Nigeria has recorded a 13 per cent decline in the number of phishing attacks recorded and blocked by Kaspersky in the first half of this year, compared to the same period last year.
South Africa and Kenya also recorded a 17 per cent and 48 per cent decline respectively. Phishing is a type of social engineering attack often used to steal user data, including login credentials and credit card numbers.
Phishing attacks across the African continent have baited unsuspecting victims into handing over bank information, ID numbers and more.

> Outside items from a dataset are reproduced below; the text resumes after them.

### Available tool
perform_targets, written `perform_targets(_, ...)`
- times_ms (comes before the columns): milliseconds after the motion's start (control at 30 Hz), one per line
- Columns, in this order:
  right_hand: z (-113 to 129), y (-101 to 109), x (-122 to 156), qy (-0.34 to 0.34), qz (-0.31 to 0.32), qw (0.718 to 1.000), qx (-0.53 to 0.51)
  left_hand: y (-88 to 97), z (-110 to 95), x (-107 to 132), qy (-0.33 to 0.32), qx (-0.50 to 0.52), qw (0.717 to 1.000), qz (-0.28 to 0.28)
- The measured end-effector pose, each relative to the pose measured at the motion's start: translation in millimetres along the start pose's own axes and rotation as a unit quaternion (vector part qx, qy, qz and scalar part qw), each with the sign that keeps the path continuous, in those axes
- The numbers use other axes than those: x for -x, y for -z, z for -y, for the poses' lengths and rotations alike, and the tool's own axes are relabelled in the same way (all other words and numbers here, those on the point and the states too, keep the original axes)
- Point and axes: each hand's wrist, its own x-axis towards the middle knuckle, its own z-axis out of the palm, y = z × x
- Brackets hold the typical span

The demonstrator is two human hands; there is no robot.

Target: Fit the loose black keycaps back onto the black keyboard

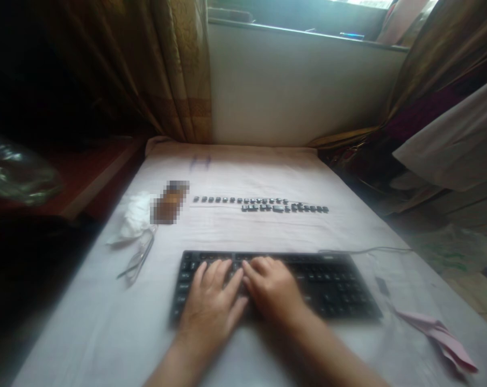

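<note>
A black computer keyboard (328, 285) lies flat on the pale bed sheet, its image somewhat blurred. My left hand (211, 301) rests over the keyboard's left part, palm down with the fingers spread. Beside it, my right hand (273, 287) is over the middle, its fingers curled and the thumb and forefinger close together. Whatever those fingertips hold, if anything, cannot be made out. Beyond the keyboard, small dark keycaps lie in two rows, a far row (238, 200) and a nearer one (286, 208).
Left of the keycaps are a pixelated brown object (169, 204), a crumpled white bundle (134, 215) and what looks like glasses (138, 258). The keyboard cable (372, 249) runs right. A pink cloth strip (441, 333) lies near the right edge. Curtains (174, 70) flank the wall.
</note>
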Motion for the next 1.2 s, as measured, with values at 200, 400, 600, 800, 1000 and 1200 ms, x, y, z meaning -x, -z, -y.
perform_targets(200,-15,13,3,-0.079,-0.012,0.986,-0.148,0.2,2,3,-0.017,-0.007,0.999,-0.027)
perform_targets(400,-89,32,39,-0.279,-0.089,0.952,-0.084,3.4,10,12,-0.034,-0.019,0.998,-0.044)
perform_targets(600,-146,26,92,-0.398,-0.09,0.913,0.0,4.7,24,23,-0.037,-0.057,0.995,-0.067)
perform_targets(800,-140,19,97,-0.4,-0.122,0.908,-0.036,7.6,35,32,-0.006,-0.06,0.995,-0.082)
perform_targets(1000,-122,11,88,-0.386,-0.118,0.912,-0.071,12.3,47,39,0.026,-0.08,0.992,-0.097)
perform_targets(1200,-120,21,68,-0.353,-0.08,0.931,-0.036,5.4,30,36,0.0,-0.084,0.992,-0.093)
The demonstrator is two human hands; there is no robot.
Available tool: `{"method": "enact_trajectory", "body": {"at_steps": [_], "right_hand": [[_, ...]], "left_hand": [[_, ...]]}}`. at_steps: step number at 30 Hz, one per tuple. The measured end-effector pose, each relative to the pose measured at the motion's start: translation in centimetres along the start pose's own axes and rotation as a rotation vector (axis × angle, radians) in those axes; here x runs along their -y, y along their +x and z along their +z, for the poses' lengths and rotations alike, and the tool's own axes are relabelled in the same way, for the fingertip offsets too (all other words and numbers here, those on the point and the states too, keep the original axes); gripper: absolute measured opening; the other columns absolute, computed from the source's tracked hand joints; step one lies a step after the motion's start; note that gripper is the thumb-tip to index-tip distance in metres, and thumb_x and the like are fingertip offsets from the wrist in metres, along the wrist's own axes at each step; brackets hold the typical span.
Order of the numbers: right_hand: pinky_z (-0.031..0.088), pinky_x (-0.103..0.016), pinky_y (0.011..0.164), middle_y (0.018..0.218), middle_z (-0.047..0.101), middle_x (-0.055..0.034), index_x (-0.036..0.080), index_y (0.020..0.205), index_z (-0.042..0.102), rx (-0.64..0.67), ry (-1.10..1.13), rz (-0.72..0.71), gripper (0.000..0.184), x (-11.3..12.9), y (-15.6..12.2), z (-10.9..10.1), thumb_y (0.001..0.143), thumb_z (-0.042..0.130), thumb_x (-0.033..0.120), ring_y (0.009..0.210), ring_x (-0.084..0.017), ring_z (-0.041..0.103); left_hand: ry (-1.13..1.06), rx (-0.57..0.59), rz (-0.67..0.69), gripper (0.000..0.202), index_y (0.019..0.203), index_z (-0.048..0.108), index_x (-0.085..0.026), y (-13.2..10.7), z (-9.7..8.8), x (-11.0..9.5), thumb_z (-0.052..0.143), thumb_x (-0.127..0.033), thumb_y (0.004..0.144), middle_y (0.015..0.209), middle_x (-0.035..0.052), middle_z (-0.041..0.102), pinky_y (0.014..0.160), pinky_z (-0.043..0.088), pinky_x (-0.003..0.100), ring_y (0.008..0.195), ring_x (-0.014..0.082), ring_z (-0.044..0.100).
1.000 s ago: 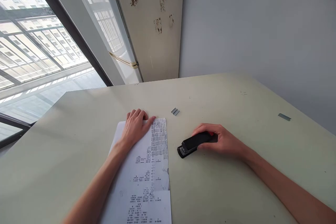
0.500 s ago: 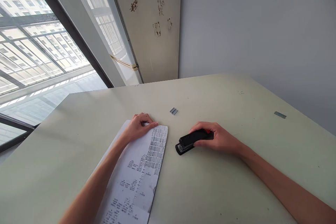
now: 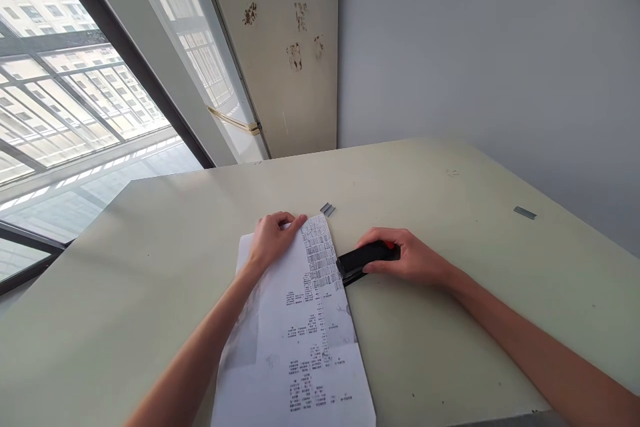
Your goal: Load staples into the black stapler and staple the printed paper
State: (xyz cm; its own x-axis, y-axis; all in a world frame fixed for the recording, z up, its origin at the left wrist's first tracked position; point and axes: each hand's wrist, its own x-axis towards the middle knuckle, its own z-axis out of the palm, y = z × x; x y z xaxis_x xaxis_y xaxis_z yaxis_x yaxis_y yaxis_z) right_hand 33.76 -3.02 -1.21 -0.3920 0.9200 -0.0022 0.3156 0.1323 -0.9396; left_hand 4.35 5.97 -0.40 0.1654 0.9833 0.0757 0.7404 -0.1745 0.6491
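Note:
Printed sheets of paper [image 3: 280,347] lie lengthwise on the table, with dense rows of print near their far right corner. My left hand [image 3: 274,237] is closed on their far edge, thumb on top and fingers curled. To the right, my right hand [image 3: 413,260] is wrapped round a black stapler [image 3: 363,259] with a red mark near its rear. The stapler's front end meets the paper's right edge. Whether the edge lies inside its jaw is hidden from this angle.
Short strips of staples [image 3: 327,209] lie just beyond the paper's far corner. Another strip of staples [image 3: 525,213] rests far right on the pale table [image 3: 465,340]. A grey wall [image 3: 480,47] stands behind, with a window [image 3: 65,67] at the left.
My left hand has moved the paper right and away from me, turning it straighter. Its right edge now touches the stapler, which has shifted slightly. The view has moved a little.

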Motion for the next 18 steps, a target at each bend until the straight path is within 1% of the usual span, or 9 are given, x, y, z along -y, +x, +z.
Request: {"method": "enact_trajectory", "body": {"at_steps": [2, 4, 6, 7, 8, 10, 13, 15, 18], "right_hand": [[0.049, -0.035, 0.077, 0.102, 0.073, -0.0013, 0.028, 0.107, 0.075, 0.001, -0.005, -0.002, 0.027, 0.0, 0.0, 0.0, 0.086, 0.082, 0.044, 0.089, -0.021, 0.063], [0.050, -0.035, 0.077, 0.103, 0.073, -0.0017, 0.028, 0.107, 0.075, -0.002, -0.013, 0.005, 0.029, 0.0, 0.0, 0.0, 0.086, 0.082, 0.046, 0.090, -0.022, 0.063], [0.050, -0.035, 0.076, 0.103, 0.074, -0.0020, 0.027, 0.107, 0.075, -0.004, -0.026, 0.018, 0.029, 0.1, -0.1, 0.1, 0.086, 0.081, 0.047, 0.089, -0.022, 0.064], [0.051, -0.035, 0.076, 0.102, 0.074, -0.0022, 0.027, 0.106, 0.074, -0.004, -0.036, 0.026, 0.029, 0.1, -0.2, 0.1, 0.086, 0.081, 0.048, 0.088, -0.022, 0.064], [0.051, -0.036, 0.076, 0.102, 0.074, -0.0025, 0.027, 0.106, 0.074, -0.004, -0.048, 0.032, 0.030, 0.2, -0.2, 0.1, 0.086, 0.080, 0.048, 0.088, -0.023, 0.064], [0.052, -0.036, 0.076, 0.103, 0.075, -0.0031, 0.027, 0.106, 0.074, -0.007, -0.078, 0.041, 0.031, 0.4, -0.3, 0.2, 0.086, 0.080, 0.050, 0.089, -0.024, 0.066], [0.055, -0.039, 0.078, 0.106, 0.076, -0.0047, 0.027, 0.106, 0.075, -0.015, -0.118, 0.059, 0.035, 0.7, -0.5, 0.2, 0.085, 0.079, 0.055, 0.093, -0.027, 0.068], [0.056, -0.040, 0.081, 0.111, 0.077, -0.0060, 0.027, 0.107, 0.075, 0.000, -0.138, 0.067, 0.039, 1.0, -0.6, 0.1, 0.085, 0.077, 0.059, 0.098, -0.029, 0.070], [0.056, -0.043, 0.090, 0.122, 0.076, -0.0075, 0.028, 0.113, 0.075, 0.025, -0.177, 0.072, 0.047, 1.9, -0.4, -0.1, 0.090, 0.068, 0.068, 0.109, -0.032, 0.069]], "left_hand": [[0.002, -0.052, 0.016, 0.046, 0.080, 0.076, -0.022, -0.3, 0.3, 0.0, 0.058, -0.062, 0.097, 0.088, 0.0042, 0.076, 0.077, 0.051, 0.036, 0.083, 0.0240, 0.068], [0.003, -0.120, 0.046, 0.037, 0.096, 0.076, -0.023, -1.2, 0.3, -0.2, 0.058, -0.055, 0.099, 0.110, 0.0066, 0.074, 0.093, 0.051, 0.040, 0.106, 0.0275, 0.067], [0.000, -0.150, 0.091, 0.029, 0.110, 0.072, -0.026, -3.0, 0.0, -0.4, 0.058, -0.050, 0.101, 0.125, 0.0065, 0.070, 0.105, 0.048, 0.043, 0.122, 0.0280, 0.062], [-0.003, -0.128, 0.132, 0.027, 0.113, 0.071, -0.027, -4.2, -0.3, -0.5, 0.058, -0.047, 0.102, 0.127, 0.0059, 0.069, 0.108, 0.048, 0.043, 0.124, 0.0274, 0.061], [-0.007, -0.079, 0.187, 0.024, 0.112, 0.070, -0.028, -5.5, -0.7, -0.5, 0.057, -0.045, 0.103, 0.125, 0.0051, 0.069, 0.108, 0.049, 0.043, 0.124, 0.0264, 0.061], [-0.010, 0.092, 0.368, 0.021, 0.112, 0.069, -0.028, -8.2, -1.3, -0.5, 0.055, -0.042, 0.106, 0.126, 0.0057, 0.069, 0.110, 0.049, 0.046, 0.128, 0.0268, 0.059], [0.046, 0.311, 0.567, 0.027, 0.126, 0.066, -0.030, -11.6, -1.8, -0.2, 0.061, -0.045, 0.104, 0.149, 0.0071, 0.059, 0.118, 0.047, 0.051, 0.147, 0.0314, 0.046], [0.104, 0.376, 0.626, 0.045, 0.139, 0.061, -0.030, -12.8, -1.7, 0.0, 0.066, -0.053, 0.100, 0.164, 0.0079, 0.046, 0.121, 0.044, 0.055, 0.156, 0.0353, 0.034], [0.172, 0.394, 0.676, 0.063, 0.151, 0.054, -0.030, -13.1, -1.2, 0.3, 0.066, -0.059, 0.097, 0.174, 0.0090, 0.029, 0.125, 0.038, 0.059, 0.161, 0.0387, 0.023]]}}
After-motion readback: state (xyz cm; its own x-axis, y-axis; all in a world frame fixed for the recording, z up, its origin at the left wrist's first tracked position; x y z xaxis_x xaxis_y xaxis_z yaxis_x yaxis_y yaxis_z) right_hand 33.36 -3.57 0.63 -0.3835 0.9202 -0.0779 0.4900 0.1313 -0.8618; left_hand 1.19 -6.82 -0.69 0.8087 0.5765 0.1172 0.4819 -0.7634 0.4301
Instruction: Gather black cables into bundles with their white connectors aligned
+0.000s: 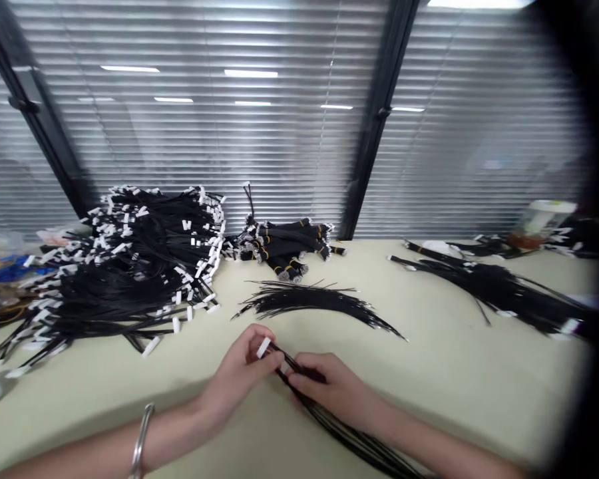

The enterprise sales manager, Kaspersky, Africa, Bethwel Opil said the decline suggested and supported research trends that revealed that cybercriminals have become more targeted, focusing their efforts on advanced persistent threat (APT) campaigns in Africa, and that the phishing threat is still very prevalent.
“The decline does not mean that organisations and consumers can ignore the risk of traditional cybercrime attacks or that phishing as well as spam, are still not of significant concern across Africa. Instead, people need to become even more aware of cybersecurity best practices and remain vigilant to protect their personal and business systems from the risk of compromise,” Opil explained.
He reiterated that phishing and spam remain some of the most effective ways of targeting unsuspecting users and gaining access into corporate systems or compromising personal financial and other information that can be used to perpetrate identity theft.
Giving an instance, Opil said spam constituted almost 30 per cent of email traffic in South Africa and close to 35 per cent in Kenya in H1 2021.
“The number of phishing attacks recorded in South Africa for the first half of 2021 exceeded one million at 1, 031,006.
“In Kenya phishing attacks were recorded at 601, 557, and in Nigeria 393, 569. Reaching over two million attacks combined highlights that phishing is still a significant threat in Africa and illustrates the importance of ensuring cybersecurity solutions are installed on all connected devices,” he added.